>>>>

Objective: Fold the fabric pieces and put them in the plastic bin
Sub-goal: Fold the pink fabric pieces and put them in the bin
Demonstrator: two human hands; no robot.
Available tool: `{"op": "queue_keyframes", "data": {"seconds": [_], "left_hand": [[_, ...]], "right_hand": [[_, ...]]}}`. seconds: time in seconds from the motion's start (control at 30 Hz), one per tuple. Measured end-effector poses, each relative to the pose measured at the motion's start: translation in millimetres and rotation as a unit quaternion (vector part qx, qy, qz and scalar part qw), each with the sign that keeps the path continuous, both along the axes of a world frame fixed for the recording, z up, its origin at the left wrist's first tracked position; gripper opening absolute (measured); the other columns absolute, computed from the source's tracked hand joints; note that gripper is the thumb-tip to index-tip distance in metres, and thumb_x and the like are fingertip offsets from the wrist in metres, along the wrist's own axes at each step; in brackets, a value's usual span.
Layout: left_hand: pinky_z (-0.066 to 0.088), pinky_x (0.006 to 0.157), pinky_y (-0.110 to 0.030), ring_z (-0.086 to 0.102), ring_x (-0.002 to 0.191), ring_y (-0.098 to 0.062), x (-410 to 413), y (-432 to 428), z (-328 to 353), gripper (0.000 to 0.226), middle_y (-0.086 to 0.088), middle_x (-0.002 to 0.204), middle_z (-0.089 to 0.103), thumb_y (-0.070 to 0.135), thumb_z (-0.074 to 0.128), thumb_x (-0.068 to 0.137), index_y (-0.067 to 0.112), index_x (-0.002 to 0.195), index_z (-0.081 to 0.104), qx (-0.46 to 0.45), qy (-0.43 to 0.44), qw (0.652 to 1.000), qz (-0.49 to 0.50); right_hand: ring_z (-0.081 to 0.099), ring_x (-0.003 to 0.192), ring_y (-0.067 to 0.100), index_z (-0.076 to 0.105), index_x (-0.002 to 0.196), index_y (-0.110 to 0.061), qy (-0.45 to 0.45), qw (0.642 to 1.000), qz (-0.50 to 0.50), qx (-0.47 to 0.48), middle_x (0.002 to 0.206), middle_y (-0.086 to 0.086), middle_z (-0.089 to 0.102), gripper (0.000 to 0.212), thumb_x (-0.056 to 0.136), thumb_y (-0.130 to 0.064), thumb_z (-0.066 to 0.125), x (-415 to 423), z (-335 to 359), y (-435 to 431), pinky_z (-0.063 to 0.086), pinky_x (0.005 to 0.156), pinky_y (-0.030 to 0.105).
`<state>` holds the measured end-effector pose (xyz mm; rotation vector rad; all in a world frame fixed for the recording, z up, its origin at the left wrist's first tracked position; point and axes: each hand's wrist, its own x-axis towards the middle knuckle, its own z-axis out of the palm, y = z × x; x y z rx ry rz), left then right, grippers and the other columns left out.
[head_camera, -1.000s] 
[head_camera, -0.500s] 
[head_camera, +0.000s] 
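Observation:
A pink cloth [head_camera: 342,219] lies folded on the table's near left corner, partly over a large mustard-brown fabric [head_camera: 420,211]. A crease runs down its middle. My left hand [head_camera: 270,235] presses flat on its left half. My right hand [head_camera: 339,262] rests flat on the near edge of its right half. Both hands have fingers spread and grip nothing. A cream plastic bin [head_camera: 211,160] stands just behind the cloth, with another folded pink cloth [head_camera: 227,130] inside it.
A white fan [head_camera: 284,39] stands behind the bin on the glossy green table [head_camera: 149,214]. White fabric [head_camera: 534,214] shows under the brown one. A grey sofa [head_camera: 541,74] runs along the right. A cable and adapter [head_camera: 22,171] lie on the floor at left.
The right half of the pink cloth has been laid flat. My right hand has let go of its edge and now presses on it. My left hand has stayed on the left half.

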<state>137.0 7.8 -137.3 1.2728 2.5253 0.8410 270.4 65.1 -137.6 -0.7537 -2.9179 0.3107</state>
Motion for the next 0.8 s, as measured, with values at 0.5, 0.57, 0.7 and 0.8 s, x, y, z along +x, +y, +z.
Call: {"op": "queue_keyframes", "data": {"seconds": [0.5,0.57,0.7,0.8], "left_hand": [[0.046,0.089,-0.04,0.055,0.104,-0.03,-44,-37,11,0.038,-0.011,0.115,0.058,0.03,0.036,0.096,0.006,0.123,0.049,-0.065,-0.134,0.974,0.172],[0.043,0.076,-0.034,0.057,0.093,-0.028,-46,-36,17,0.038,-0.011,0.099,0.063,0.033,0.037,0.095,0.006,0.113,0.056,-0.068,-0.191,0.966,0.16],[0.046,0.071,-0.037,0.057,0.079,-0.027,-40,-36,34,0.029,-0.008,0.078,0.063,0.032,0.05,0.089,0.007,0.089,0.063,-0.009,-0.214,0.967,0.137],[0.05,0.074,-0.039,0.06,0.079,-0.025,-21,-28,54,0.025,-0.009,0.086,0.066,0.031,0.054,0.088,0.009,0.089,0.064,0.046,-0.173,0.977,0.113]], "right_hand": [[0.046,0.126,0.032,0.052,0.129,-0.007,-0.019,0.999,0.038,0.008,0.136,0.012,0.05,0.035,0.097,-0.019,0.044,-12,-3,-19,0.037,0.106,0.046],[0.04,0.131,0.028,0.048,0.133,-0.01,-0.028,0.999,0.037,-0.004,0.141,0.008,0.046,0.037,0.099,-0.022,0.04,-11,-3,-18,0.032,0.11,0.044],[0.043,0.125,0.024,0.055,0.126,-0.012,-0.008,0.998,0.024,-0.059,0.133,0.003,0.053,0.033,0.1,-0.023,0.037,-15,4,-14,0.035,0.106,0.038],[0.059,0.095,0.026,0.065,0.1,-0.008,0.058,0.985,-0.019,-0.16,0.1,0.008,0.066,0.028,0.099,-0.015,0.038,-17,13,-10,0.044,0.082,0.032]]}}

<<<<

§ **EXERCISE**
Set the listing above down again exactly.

§ **WRITTEN RESPONSE**
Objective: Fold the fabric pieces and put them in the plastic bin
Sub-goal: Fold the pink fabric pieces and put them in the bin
Demonstrator: two human hands; no robot.
Available tool: `{"op": "queue_keyframes", "data": {"seconds": [_], "left_hand": [[_, ...]], "right_hand": [[_, ...]]}}`. seconds: time in seconds from the motion's start (control at 30 Hz), one per tuple. Measured end-effector poses, each relative to the pose measured at the motion's start: translation in millimetres and rotation as a unit quaternion (vector part qx, qy, qz and scalar part qw), each with the sign that keeps the path continuous, both along the axes of a world frame fixed for the recording, z up, its origin at the left wrist's first tracked position; gripper opening absolute (measured); the other columns absolute, computed from the source's tracked hand joints; note that gripper is the thumb-tip to index-tip distance in metres, and thumb_x and the like are fingertip offsets from the wrist in metres, along the wrist's own axes at each step; in brackets, a value's usual span.
Layout: left_hand: pinky_z (-0.066 to 0.088), pinky_x (0.006 to 0.157), pinky_y (-0.110 to 0.030), ring_z (-0.086 to 0.102), ring_x (-0.002 to 0.191), ring_y (-0.098 to 0.062), x (-410 to 413), y (-432 to 428), z (-328 to 353), gripper (0.000 to 0.226), middle_y (-0.086 to 0.088), middle_x (-0.002 to 0.204), middle_z (-0.089 to 0.103), thumb_y (-0.070 to 0.135), thumb_z (-0.074 to 0.128), thumb_x (-0.068 to 0.137), index_y (-0.067 to 0.112), index_x (-0.002 to 0.195), index_z (-0.081 to 0.104), qx (-0.46 to 0.45), qy (-0.43 to 0.44), qw (0.652 to 1.000), qz (-0.49 to 0.50); right_hand: ring_z (-0.081 to 0.099), ring_x (-0.003 to 0.192), ring_y (-0.067 to 0.100), index_z (-0.076 to 0.105), index_x (-0.002 to 0.196), index_y (-0.110 to 0.061), qy (-0.45 to 0.45), qw (0.642 to 1.000), qz (-0.50 to 0.50), qx (-0.47 to 0.48), middle_x (0.002 to 0.206), middle_y (-0.086 to 0.086), middle_z (-0.089 to 0.102), gripper (0.000 to 0.212), thumb_x (-0.056 to 0.136), thumb_y (-0.130 to 0.064), thumb_z (-0.066 to 0.125), x (-415 to 423), z (-335 to 359), y (-435 to 431), pinky_z (-0.063 to 0.086), pinky_x (0.005 to 0.156), pinky_y (-0.030 to 0.105).
`<state>` holds the measured end-effector pose (xyz mm; rotation vector rad; all in a world frame fixed for the recording, z up, its origin at the left wrist's first tracked position; point and axes: each hand's wrist, its own x-axis towards the middle knuckle, its own z-axis out of the palm, y = z × x; x y z rx ry rz), left then right, grippers and the other columns left out.
[head_camera, -1.000s] 
[head_camera, -0.500s] 
[head_camera, +0.000s] 
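Observation:
A pink cloth [head_camera: 342,219] lies folded on the table's near left corner, partly over a large mustard-brown fabric [head_camera: 420,211]. A crease runs down its middle. My left hand [head_camera: 270,235] presses flat on its left half. My right hand [head_camera: 339,262] rests flat on the near edge of its right half. Both hands have fingers spread and grip nothing. A cream plastic bin [head_camera: 211,160] stands just behind the cloth, with another folded pink cloth [head_camera: 227,130] inside it.
A white fan [head_camera: 284,39] stands behind the bin on the glossy green table [head_camera: 149,214]. White fabric [head_camera: 534,214] shows under the brown one. A grey sofa [head_camera: 541,74] runs along the right. A cable and adapter [head_camera: 22,171] lie on the floor at left.
The right half of the pink cloth has been laid flat. My right hand has let go of its edge and now presses on it. My left hand has stayed on the left half.
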
<state>137.0 7.8 -137.3 1.2728 2.5253 0.8410 270.4 65.1 -137.6 -0.7537 -2.9179 0.3107</state>
Motion for the next 0.8 s, as measured, with values at 0.5, 0.57, 0.7 and 0.8 s, x, y, z along +x, +y, +z.
Call: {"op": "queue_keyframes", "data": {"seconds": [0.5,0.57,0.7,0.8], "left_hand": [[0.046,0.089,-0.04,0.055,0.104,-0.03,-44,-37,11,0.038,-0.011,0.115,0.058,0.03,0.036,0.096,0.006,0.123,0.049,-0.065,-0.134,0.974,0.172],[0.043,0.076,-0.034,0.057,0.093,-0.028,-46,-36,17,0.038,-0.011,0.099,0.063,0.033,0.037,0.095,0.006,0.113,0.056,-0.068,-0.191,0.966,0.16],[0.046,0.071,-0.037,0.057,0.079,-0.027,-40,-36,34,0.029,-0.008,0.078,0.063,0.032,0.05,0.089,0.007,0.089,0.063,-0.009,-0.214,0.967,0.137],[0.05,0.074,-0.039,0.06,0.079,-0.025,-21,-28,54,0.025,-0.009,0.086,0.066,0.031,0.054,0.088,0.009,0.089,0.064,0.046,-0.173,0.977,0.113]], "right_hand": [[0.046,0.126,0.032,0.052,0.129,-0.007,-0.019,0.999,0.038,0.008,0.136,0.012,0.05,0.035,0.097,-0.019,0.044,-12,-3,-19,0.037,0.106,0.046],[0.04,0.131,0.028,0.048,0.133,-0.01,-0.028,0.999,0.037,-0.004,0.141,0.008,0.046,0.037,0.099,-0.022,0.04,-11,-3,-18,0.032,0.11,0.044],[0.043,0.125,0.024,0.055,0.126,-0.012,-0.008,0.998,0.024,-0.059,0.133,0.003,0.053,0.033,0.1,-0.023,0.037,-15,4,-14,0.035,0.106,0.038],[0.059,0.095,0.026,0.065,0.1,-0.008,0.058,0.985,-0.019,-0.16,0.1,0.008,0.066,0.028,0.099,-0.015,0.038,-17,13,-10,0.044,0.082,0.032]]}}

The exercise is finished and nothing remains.